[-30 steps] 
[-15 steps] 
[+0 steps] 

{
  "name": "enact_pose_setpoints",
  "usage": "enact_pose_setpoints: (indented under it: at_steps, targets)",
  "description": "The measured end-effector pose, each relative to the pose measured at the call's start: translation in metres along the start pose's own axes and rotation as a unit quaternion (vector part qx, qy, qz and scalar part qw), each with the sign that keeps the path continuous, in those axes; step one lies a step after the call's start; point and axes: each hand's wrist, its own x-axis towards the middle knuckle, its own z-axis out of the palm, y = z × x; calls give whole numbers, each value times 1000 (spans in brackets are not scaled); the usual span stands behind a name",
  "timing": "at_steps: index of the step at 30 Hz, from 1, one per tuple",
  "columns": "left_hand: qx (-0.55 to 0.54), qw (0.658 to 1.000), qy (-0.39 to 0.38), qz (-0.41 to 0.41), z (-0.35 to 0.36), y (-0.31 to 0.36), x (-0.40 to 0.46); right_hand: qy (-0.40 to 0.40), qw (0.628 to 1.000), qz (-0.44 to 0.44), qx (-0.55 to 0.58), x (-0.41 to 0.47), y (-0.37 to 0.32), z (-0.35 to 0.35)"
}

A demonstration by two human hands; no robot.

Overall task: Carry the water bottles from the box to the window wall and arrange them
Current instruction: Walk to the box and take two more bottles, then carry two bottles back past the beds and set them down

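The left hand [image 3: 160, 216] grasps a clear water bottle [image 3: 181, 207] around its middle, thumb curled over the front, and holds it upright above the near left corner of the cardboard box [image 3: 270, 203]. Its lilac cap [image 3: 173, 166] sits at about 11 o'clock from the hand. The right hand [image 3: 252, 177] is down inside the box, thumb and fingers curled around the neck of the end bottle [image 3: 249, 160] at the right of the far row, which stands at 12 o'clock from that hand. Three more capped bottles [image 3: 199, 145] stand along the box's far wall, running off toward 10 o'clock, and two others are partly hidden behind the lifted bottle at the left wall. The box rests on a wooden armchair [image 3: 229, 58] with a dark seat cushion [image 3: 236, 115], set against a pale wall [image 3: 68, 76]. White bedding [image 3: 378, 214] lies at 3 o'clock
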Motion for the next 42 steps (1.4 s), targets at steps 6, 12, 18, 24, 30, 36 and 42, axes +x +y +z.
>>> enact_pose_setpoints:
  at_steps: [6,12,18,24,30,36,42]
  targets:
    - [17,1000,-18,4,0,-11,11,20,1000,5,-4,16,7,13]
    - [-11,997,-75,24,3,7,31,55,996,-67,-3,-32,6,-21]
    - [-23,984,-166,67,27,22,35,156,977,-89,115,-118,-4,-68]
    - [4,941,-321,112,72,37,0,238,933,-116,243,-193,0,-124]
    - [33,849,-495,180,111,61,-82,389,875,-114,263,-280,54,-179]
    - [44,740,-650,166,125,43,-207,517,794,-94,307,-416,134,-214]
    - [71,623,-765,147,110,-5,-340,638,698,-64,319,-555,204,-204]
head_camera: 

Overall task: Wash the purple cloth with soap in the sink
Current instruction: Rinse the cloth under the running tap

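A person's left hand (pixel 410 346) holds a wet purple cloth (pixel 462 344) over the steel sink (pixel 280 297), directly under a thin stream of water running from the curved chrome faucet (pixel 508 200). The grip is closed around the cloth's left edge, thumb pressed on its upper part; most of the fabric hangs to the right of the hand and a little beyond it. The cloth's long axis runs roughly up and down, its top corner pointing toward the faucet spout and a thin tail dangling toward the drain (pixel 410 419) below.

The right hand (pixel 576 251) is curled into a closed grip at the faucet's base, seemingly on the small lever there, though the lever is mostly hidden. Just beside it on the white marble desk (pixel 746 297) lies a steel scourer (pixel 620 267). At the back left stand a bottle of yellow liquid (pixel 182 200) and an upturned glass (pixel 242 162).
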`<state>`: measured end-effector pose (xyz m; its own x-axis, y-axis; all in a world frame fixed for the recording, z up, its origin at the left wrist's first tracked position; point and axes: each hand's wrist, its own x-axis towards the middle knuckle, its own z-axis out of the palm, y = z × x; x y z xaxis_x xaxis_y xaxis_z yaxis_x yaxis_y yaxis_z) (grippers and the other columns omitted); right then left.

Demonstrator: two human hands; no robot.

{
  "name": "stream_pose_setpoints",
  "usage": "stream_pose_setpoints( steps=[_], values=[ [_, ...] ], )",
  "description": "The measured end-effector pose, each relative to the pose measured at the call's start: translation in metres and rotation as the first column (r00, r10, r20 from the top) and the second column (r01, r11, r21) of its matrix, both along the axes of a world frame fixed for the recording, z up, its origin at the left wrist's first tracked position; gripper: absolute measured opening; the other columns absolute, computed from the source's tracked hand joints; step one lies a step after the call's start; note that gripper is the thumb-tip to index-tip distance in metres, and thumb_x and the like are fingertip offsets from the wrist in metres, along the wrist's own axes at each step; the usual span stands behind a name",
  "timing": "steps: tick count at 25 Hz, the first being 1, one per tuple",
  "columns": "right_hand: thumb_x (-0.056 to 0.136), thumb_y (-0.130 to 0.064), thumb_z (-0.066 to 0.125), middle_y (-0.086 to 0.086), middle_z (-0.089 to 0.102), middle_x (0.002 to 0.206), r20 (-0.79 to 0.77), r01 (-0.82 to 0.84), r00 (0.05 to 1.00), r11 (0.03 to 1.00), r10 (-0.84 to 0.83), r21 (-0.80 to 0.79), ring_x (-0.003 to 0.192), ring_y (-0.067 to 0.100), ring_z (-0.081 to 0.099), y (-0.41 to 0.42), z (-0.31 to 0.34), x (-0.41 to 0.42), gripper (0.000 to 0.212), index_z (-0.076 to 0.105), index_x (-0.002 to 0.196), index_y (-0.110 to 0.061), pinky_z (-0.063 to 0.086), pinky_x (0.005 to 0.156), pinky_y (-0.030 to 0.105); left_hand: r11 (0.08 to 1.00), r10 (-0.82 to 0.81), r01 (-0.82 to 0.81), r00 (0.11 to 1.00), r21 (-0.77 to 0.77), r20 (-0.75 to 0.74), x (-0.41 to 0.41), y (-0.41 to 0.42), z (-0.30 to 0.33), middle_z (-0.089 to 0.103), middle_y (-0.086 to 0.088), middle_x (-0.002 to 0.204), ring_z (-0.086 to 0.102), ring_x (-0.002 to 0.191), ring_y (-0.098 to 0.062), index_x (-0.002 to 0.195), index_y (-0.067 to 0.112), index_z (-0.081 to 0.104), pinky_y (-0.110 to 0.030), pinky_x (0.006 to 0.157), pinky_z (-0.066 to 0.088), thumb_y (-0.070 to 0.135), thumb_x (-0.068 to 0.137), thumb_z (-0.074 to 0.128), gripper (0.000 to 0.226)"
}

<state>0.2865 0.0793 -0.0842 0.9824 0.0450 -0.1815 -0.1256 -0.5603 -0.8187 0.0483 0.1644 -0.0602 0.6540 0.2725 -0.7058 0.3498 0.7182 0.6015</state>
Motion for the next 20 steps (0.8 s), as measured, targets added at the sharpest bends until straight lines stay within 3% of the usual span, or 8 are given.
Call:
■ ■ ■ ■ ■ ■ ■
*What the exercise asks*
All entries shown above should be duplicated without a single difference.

*Answer to this task*
[-30 steps] 
[-15 steps] 
[+0 steps] 

{
  "name": "enact_pose_setpoints",
  "usage": "enact_pose_setpoints: (indented under it: at_steps, targets)",
  "description": "The measured end-effector pose, each relative to the pose measured at the call's start: translation in metres along the start pose's own axes and rotation as a unit quaternion (vector part qx, qy, qz and scalar part qw), each with the sign that keeps the path continuous, in those axes; step one lies a step after the call's start; point and axes: each hand's wrist, its own x-axis towards the middle knuckle, its own z-axis out of the palm, y = z × x; calls give whole numbers, each value times 1000 (spans in brackets are not scaled); the usual span stands behind a name",
  "timing": "at_steps: index of the step at 30 Hz, from 1, one per tuple",
  "columns": "left_hand: qx (-0.55 to 0.54), qw (0.658 to 1.000), qy (-0.39 to 0.38), qz (-0.41 to 0.41), z (-0.35 to 0.36), y (-0.31 to 0.36), x (-0.40 to 0.46); right_hand: qy (-0.40 to 0.40), qw (0.628 to 1.000), qz (-0.44 to 0.44), qx (-0.55 to 0.58), x (-0.41 to 0.47), y (-0.37 to 0.32), z (-0.35 to 0.35)"
}

A demonstration by two human hands; no robot.

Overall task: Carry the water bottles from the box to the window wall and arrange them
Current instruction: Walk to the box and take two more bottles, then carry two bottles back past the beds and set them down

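The left hand [image 3: 160, 216] grasps a clear water bottle [image 3: 181, 207] around its middle, thumb curled over the front, and holds it upright above the near left corner of the cardboard box [image 3: 270, 203]. Its lilac cap [image 3: 173, 166] sits at about 11 o'clock from the hand. The right hand [image 3: 252, 177] is down inside the box, thumb and fingers curled around the neck of the end bottle [image 3: 249, 160] at the right of the far row, which stands at 12 o'clock from that hand. Three more capped bottles [image 3: 199, 145] stand along the box's far wall, running off toward 10 o'clock, and two others are partly hidden behind the lifted bottle at the left wall. The box rests on a wooden armchair [image 3: 229, 58] with a dark seat cushion [image 3: 236, 115], set against a pale wall [image 3: 68, 76]. White bedding [image 3: 378, 214] lies at 3 o'clock
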Motion for the next 42 steps (1.4 s), targets at steps 6, 12, 18, 24, 30, 36 and 42, axes +x +y +z.
>>> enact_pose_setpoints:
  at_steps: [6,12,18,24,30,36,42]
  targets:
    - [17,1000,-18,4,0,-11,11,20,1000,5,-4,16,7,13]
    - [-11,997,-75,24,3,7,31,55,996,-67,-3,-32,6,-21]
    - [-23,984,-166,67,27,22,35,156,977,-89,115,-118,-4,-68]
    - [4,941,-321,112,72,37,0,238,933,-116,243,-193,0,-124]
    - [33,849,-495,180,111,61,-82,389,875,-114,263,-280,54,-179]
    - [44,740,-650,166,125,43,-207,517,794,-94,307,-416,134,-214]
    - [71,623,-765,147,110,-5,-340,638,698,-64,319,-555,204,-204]
head_camera: 

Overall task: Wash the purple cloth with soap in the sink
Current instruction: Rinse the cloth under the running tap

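A person's left hand (pixel 410 346) holds a wet purple cloth (pixel 462 344) over the steel sink (pixel 280 297), directly under a thin stream of water running from the curved chrome faucet (pixel 508 200). The grip is closed around the cloth's left edge, thumb pressed on its upper part; most of the fabric hangs to the right of the hand and a little beyond it. The cloth's long axis runs roughly up and down, its top corner pointing toward the faucet spout and a thin tail dangling toward the drain (pixel 410 419) below.

The right hand (pixel 576 251) is curled into a closed grip at the faucet's base, seemingly on the small lever there, though the lever is mostly hidden. Just beside it on the white marble desk (pixel 746 297) lies a steel scourer (pixel 620 267). At the back left stand a bottle of yellow liquid (pixel 182 200) and an upturned glass (pixel 242 162).
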`<state>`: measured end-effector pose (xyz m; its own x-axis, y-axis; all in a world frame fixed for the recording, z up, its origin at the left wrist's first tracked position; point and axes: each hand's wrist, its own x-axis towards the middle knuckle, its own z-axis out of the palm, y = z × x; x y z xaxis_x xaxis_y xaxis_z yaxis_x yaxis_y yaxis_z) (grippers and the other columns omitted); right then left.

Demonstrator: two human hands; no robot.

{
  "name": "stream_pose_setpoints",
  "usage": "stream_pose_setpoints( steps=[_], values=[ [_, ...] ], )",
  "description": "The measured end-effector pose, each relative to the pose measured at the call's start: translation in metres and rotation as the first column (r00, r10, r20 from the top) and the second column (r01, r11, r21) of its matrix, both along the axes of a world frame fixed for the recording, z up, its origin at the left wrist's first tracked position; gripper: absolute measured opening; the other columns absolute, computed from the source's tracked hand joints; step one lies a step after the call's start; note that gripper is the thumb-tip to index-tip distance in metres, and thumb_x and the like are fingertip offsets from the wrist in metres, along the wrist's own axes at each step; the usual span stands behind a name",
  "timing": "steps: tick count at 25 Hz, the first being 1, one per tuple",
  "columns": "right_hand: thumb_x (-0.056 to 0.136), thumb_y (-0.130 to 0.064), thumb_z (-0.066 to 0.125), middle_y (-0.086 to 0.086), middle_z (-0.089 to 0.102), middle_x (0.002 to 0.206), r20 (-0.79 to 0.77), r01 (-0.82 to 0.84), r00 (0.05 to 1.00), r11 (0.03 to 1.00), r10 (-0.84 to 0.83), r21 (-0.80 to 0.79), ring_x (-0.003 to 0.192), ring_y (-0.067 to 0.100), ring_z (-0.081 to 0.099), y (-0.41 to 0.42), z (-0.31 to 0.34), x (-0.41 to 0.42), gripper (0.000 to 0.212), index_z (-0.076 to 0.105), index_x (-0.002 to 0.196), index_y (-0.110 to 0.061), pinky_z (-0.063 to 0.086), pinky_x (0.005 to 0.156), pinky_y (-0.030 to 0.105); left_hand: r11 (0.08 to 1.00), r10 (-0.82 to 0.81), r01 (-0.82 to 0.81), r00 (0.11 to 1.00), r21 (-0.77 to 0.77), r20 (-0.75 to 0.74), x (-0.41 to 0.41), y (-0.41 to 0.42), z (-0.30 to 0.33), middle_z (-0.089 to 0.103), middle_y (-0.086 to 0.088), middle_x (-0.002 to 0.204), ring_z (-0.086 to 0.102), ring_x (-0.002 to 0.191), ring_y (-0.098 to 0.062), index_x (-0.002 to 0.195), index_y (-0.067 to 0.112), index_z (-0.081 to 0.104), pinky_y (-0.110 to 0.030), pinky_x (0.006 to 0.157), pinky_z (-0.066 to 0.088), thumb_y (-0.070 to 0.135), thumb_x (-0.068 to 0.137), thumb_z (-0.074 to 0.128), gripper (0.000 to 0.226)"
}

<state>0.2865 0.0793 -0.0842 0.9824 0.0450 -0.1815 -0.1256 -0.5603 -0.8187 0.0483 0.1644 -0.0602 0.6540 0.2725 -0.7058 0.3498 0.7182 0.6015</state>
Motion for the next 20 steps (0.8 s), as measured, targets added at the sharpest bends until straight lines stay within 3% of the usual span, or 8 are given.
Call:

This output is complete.